John has been immersed in survival psychology for decades while serving as a military psychologist. John’s conclusion is that survival isn’t about genetics, strength, agility, personality, or even gender. Instead, it’s a product of experience. Preparation is obvious. Knowing where your lifejacket is definitely lowers your chances of drowning. But some other variety of rehearsal helps enormously when unforeseen variables arise.

He explained that neurologically, this makes sense. Normally, when you’re in danger, the human brain shuts down some parts of the prefrontal cortex associated with future planning. This enables it to channel energy to areas associated with immediate responses, such as the Basal Ganglia. “And that’s where you start talking about the fight-or-flight response, although we tend to overlook the initial response, which is to freeze. So quite often, your first response when placed in immediate danger is the freeze reaction,” John adds.

Of course, freezing is usually disastrous in a crisis, whereas prior experience allows people to get moving. Experience creates neural pathways through the brain that can come online when other areas are shutting down. So, if you’re in a situation like a sinking ship, your first response isn’t to freeze, but rather to act in accordance with your experience.

According to John, survivors in crisis situations have often experienced events in their past which require similar responses. As an example, he describes British POWs who managed to cope simply because they’d attended boarding school, which had given them self preservation skills in large groups.

John goes on to say that prior experience also allows the prefrontal cortexes to begin functioning in minutes, rather than hours, which is essential to planning in the post-impact phase of a catastrophe.
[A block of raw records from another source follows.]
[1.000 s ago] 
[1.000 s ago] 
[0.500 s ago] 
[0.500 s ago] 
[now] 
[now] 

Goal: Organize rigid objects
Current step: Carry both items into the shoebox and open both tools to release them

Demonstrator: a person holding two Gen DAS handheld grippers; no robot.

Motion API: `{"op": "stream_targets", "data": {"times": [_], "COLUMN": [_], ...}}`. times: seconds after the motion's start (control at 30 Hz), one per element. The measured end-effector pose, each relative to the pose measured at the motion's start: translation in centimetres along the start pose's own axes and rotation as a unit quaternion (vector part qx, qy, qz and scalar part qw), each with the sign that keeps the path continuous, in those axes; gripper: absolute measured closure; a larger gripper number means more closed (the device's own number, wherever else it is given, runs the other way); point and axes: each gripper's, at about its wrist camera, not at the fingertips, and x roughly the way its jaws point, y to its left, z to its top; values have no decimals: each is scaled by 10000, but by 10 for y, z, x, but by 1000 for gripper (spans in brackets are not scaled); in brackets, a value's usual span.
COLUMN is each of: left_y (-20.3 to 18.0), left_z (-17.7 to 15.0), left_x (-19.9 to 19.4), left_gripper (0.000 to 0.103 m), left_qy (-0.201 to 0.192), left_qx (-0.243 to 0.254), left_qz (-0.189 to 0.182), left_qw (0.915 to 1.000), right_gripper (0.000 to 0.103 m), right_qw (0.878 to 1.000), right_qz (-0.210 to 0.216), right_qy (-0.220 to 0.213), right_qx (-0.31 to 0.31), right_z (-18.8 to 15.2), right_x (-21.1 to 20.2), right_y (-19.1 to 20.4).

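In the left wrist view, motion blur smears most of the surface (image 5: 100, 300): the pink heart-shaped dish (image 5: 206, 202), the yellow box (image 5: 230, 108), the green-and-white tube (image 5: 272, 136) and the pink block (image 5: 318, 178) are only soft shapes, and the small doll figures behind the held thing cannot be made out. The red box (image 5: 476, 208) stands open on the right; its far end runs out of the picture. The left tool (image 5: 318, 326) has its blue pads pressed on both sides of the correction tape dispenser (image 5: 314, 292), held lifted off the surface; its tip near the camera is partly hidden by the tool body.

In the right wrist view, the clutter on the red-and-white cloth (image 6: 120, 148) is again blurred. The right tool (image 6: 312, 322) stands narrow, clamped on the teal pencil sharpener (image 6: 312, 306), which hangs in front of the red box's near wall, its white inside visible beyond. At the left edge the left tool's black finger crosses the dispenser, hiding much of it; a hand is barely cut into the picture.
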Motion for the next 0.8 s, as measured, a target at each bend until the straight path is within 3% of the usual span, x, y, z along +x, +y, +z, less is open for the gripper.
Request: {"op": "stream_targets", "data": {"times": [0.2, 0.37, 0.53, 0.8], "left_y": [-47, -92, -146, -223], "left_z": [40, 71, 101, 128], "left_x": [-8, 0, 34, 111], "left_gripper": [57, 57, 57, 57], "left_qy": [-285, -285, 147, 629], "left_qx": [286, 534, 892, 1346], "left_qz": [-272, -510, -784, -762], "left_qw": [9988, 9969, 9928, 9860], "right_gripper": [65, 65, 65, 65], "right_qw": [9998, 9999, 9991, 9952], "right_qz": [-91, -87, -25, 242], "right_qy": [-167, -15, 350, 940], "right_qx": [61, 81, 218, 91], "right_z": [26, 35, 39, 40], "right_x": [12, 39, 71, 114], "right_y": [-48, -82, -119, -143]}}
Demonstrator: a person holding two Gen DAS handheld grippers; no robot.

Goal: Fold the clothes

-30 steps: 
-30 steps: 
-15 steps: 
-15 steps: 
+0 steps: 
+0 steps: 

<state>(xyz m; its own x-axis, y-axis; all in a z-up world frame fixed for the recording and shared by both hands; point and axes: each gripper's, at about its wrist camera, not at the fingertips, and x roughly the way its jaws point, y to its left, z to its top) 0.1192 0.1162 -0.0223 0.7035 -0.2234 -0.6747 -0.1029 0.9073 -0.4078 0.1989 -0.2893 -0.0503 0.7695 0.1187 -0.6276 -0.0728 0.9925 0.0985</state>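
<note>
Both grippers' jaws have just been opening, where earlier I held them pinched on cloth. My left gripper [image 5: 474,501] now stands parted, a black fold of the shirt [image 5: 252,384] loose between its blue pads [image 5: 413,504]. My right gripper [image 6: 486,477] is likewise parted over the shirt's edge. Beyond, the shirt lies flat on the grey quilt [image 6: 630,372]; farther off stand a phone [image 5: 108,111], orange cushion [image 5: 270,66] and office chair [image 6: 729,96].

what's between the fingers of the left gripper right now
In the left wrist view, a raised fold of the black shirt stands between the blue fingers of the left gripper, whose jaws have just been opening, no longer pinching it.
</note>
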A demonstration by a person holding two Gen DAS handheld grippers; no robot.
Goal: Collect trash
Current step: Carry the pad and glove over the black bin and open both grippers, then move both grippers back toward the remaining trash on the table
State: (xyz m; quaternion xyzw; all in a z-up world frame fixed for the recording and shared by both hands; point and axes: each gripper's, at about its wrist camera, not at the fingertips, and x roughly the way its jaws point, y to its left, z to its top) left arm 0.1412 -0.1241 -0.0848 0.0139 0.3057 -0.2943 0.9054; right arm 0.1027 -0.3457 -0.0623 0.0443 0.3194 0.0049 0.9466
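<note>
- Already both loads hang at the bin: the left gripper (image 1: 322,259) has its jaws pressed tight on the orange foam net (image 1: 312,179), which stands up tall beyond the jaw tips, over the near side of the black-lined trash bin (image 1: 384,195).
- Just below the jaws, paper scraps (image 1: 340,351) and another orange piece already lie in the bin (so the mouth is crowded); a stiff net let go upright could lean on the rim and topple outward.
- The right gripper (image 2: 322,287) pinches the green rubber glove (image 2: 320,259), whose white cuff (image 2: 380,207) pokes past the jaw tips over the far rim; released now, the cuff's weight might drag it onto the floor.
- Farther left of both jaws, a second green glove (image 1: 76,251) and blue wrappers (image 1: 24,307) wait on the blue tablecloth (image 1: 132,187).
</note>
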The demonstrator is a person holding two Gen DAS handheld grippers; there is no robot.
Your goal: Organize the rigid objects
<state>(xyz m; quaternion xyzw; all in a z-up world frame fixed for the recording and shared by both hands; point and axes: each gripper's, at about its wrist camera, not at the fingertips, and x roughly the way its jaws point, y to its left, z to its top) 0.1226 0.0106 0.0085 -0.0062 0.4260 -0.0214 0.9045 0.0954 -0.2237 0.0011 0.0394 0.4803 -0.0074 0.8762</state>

But that experience doesn’t necessarily guarantee survival. What’s just as relevant—and something John has documented for decades—is how emotional resilience and adaptability is essential to surviving a catastrophe.

In 1991, John debriefed a group of survivors who had spent 13 days in Northern Canada following a plane crash. Five of them had died, but only two of them had any injuries. The others had just given up.

John defines this phenomenon as “give-up-itis” (which he described in 2018 as a passive coping mechanism that leads to a dopamine imbalance which impacts the areas of your brain associated with planning, emotions, and decision making). Effectively this means that people let go after they lose hope. And, in turn, it explains how some people can push forward because they have something to live for.

Paul Barney described how he “wasn’t finished with life,” and so staying alive naturally became his goal. In this sense, the question isn’t why do some people survive, but rather, as John puts it, “why do some people die when there’s no need for them to die?”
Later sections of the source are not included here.